Straining, Cooling, and Storage Safety
Strain stock through a fine-mesh sieve — lined with damp cheesecloth if you want it clear — and never press the solids, which forces cloudy particles through. Cool fast: a large pot of warm stock is a bacterial incubator, and food-safety guidance is to get it below 21°C within 2 hours and below 5°C within 6. Divide it into shallow containers, or sink the pot in an ice-water bath and stir. Once chilled, the fat cap lifts off in one disc — keep it for cooking; under it, properly made stock jiggles. Refrigerated stock keeps 4–5 days, or boil it 10 minutes to reset the clock. Frozen, it holds 4–6 months: freeze in 250ml and 500ml portions plus an ice cube tray of concentrated reduction for pan sauces.
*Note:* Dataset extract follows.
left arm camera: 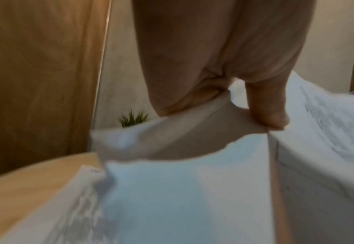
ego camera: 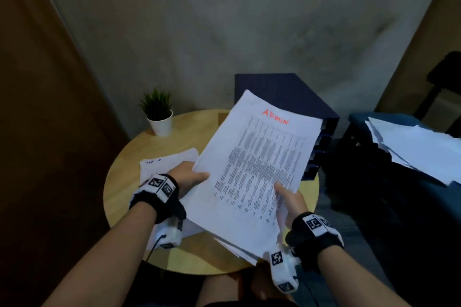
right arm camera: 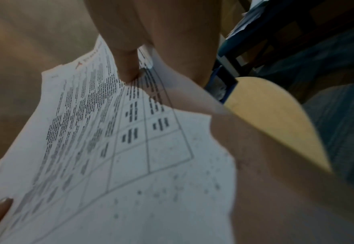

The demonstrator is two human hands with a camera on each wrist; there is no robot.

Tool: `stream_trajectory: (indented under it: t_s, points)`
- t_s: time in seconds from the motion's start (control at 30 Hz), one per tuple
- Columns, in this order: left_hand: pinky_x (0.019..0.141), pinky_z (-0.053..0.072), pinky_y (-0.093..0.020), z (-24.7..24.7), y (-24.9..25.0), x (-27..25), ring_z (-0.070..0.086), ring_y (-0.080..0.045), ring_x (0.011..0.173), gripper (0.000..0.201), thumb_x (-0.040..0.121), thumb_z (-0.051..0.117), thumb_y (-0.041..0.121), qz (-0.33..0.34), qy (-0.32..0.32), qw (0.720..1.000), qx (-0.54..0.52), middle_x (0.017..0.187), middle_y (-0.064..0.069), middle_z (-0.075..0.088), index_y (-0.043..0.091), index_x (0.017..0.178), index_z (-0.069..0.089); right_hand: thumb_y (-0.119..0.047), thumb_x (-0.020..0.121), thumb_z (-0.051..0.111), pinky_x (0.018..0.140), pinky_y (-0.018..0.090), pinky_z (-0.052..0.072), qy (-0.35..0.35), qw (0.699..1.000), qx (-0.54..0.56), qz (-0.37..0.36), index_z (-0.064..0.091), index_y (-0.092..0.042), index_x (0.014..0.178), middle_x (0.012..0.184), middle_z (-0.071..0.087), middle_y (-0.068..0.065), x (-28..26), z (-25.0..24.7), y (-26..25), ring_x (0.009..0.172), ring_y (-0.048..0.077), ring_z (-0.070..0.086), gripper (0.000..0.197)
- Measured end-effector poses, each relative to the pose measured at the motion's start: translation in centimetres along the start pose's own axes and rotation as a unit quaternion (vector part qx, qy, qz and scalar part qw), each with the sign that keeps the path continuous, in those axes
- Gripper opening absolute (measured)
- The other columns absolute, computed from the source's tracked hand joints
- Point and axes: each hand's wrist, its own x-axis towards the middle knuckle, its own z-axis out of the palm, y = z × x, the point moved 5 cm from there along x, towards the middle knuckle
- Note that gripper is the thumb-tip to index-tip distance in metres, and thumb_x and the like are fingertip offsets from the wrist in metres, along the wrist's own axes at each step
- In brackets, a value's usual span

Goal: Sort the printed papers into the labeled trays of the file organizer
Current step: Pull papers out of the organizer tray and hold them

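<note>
I hold a stack of printed papers (ego camera: 252, 164) tilted above the round wooden table (ego camera: 119, 177); the top sheet carries "ADMIN" in red above a printed table. My left hand (ego camera: 192, 177) pinches the stack's left edge, thumb on top (left arm camera: 272, 118). My right hand (ego camera: 287, 197) grips the lower right edge, thumb pressed on the print (right arm camera: 130, 72). The dark blue file organizer (ego camera: 294, 97) stands behind the stack at the table's far right; its trays (ego camera: 321, 142) show at the stack's right edge, labels not readable.
A handwritten sheet (ego camera: 164, 159) lies on the table under my left hand. A small potted plant (ego camera: 158, 114) stands at the table's far left. More loose papers (ego camera: 414, 147) lie on a blue seat at right. A wooden door (ego camera: 45, 107) stands left.
</note>
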Motion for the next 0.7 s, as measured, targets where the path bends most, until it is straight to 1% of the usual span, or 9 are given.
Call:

Frequently Asked Questions
What is the difference between stock, broth, and bone broth?
Stock is made primarily from bones, simmered 3–8 hours, unsalted, and valued for gelatin body — it's an ingredient. Broth is made from meat (sometimes with bones), simmered shorter, usually seasoned, and meant for drinking or serving as-is. Bone broth is stock taken further: 12–24 hours of extraction, often with a splash of vinegar, maximizing gelatin and minerals until it sets firm when chilled.
Why is my stock cloudy?
Three usual causes: the stock boiled instead of simmered, emulsifying fat and protein into the liquid; you skipped skimming the foam in the first 30 minutes; or you pressed the solids while straining. Cloudy stock is cosmetically imperfect but tastes fine. To clarify, strain through damp cheesecloth, chill and lift off the fat, then re-strain — or keep your next batch below a boil from the start.
Why didn't my bone broth gel?
Not enough collagen made it into the pot relative to the water. Fix it by using jointier bones — chicken feet, wings, and backs, or beef knuckles — reducing the water so bones are covered by only a few centimeters, and simmering long enough (8–12 hours for chicken, 12–24 for beef). An ungelled broth still has flavor; you can also simply reduce it by a third to concentrate the gelatin it does have.
Can I reuse bones for a second batch of stock?
Yes — the French call it remouillage, 'rewetting.' A second simmer of the same bones yields a weaker but still useful stock, good for cooking grains and beans or as the water base for the next batch of fresh stock. Expect roughly half the flavor and gelatin of the first extraction. After a 24-hour bone broth, though, the bones are spent — they crumble and have nothing left to give.
Stock-making reduces to a handful of rules: cold water start, 1kg bones per 2 liters, a tremble rather than a boil, skim early, aromatics late, no salt, strain gently, cool fast. White stock in an afternoon, brown stock for a weekend, bone broth overnight in a slow cooker, vegetable stock in under an hour. Every soup, risotto, braise, gravy, and pan sauce you make afterward starts from a higher floor. Save your bones in a freezer bag and the raw material is free.